The input of the server is protein sequences in the FASTA format. The server provides two options for input, paste mode and upload mode. For a small task with up to 10 sequences or 500 amino acids, users can paste their sequences to the input panel, and the job will start immediately and return the result in real time once submitted. For a larger-scale task, users can upload a FASTA file with up to 10 MB. In this mode, once the job is submitted, it will be placed in a queue for processing. One user can process up to five such jobs at the same time. The job can be accessed later by the provided URL or by checking the user's job history. It is important to notice that since we used the browser's local storage to remember the identity of a user, the job history only lists previous jobs that were successfully submitted by the user using the same browser; however, access through the URL has no such restriction. All the jobs will be saved on the server for 72 hours with up to 100MB per user. MusiteDeep does not have a complex feature calculation procedure so it can handle a large number of proteins by only CPU. It takes less than three minutes to predict for 1000 sequences per PTM type. Users can simultaneously select multiple models for prediction from the drop-down list. After a job is finished, the output can be visualized for each input sequence one by one, which can be retrieved by its sequence name or its index number. The output is shown in Figure 2. The predicted PTMs are labeled using their abbreviations on the top of the corresponding positions. Multiple labels are shown on top of one position if that position is predicted to have multiple PTMs. The highlighted colors of the predicted sites correspond to their prediction confidence levels. Upon hovering the mouse on the predicted sites, the detailed information of the prediction will be shown. A user may adjust the prediction confidence threshold by using the slider to obtain more or fewer predicted sites. Besides interactive visualization, the results can be downloaded as plain text, with information of protein identifier, position, residue, PTMscore, and the predicted PTMs whose scores are higher than the user-defined or default cut-off. An example is shown in Supplementary Table S1. In the server, we also provide a REST API for this service along with a template Python program to demonstrate how to use the API.

Figure 2.

Figure 2.

An example visualization of the prediction results.

View predicted PTM sites in the context of known PTM annotations

MusiteDeep provides a homology-based search against proteins in UniProtKB/Swiss-Prot, and presents known PTM annotations at the aligned positions, as shown in Figure 3. Protein accession identifier (ACCID), Blast sequence identity, and the known PTM annotations on homologous proteins are presented for each input sequence. Upon hovering the mouse over the colored sites, the specific annotation will be shown. Proteins can be accessed in UniProtKB/Swiss-Prot database by clicking their ACCIDs. In the server, we also provide a REST API for this service along with a template Python program to demonstrate how to use the API.

Figure 3.

Figure 3.

An example output of the Blast-based annotation function.

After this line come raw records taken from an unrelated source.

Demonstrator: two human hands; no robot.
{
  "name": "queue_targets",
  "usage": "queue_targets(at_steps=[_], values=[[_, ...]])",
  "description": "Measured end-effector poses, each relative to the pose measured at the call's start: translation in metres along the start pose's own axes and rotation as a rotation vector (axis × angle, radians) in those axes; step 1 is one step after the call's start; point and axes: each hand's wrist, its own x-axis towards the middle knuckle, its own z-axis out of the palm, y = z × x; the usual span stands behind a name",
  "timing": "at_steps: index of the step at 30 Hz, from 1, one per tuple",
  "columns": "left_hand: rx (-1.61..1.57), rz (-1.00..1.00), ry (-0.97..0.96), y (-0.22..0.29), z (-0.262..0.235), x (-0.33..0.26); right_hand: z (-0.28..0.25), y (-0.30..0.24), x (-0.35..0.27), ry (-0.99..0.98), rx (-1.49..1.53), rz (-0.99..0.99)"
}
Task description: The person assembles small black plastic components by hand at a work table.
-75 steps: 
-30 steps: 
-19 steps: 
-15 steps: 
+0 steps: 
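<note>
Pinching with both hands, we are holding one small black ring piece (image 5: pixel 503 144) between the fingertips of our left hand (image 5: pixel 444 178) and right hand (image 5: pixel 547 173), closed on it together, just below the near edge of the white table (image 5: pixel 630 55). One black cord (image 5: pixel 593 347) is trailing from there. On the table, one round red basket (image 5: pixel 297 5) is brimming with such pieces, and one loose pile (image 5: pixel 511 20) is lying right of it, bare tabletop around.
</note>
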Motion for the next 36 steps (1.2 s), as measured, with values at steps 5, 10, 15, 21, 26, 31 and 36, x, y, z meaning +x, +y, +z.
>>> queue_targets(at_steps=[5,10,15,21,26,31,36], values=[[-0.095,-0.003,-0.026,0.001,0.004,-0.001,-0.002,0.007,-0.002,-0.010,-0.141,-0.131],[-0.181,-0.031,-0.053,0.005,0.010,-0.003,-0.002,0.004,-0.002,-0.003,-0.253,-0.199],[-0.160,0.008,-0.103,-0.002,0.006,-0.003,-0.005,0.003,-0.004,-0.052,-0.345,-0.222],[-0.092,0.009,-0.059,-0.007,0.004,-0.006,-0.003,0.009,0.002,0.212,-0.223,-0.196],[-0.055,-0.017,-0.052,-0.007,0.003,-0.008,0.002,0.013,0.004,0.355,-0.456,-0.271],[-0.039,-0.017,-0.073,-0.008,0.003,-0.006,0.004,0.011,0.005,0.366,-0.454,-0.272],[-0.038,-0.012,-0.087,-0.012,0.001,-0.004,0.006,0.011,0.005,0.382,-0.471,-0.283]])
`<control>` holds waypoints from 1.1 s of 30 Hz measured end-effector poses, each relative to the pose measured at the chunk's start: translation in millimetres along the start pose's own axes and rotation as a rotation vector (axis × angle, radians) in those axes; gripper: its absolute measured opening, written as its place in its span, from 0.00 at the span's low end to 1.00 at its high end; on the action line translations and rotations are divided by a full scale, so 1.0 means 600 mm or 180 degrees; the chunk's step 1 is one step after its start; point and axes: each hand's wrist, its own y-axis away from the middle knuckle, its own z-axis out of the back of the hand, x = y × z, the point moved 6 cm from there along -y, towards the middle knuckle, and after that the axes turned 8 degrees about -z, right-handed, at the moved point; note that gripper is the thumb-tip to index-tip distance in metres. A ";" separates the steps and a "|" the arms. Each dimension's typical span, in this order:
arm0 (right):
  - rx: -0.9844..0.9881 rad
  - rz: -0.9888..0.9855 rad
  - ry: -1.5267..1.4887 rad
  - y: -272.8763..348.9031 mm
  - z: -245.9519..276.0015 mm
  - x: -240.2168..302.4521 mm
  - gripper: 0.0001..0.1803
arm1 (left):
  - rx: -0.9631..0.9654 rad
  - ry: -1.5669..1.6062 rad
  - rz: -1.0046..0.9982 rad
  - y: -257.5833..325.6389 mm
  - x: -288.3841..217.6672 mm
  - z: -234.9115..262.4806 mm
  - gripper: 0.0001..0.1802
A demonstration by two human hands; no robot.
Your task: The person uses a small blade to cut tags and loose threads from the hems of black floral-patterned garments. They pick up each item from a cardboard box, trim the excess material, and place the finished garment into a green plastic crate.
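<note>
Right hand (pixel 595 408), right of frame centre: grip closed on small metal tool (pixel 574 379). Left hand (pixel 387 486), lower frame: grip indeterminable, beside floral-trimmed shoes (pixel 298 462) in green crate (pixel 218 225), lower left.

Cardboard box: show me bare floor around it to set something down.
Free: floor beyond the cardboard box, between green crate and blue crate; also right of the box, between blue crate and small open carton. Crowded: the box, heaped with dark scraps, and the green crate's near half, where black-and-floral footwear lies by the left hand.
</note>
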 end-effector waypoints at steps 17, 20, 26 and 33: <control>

View predicted PTM sites in the context of protein 3D structure

MusiteDeep provides visualizations of the predicted PTM sites in 3D protein structures by integrating G2S (32), a tool to annotate genomic variants on protein structures, and an NGL viewer (33), which is a web application for molecular visualization. First, a query sequence with the predicted PTM sites is searched by G2S; then, its homologous proteins that have 3D structures in RCSB PDB (34) will be retrieved with the mapping between sequence positions and structural positions. The retrieved information is shown in Figure 4.

Figure 4.

Figure 4.

An example output retrieved from G2S.

The query protein and its predicted PTMs can be viewed in the 3D structure context, as shown in Figure 5. The hover text shows the information of the predicted site, which contains its position on the query sequence, its amino acid types at the query sequence position and at the PDB structural position, and its predicted PTM types (in abbreviation). In this example, multiple PTMs are viewed at the same time, which gives the sense of 3D spatial locations of PTM sites. Users can propose several hypotheses accordingly, such as whether the predicted sites are physically near each other or whether they form a potential PTM cross-talk. i.e. whether these PTMs of multiple residues work together to determine a particular functional outcome. In the example of Figure 5, all the predicted PTM sites locate closely on the structure, which only takes place in the loop region. Since most PTMs tend to occur on the protein surface, we also provide the user an option to add the molecule surface by checking the ‘Add surface’ box.

Figure 5.

Figure 5.

View predicted PTM sites in the 3D structure context.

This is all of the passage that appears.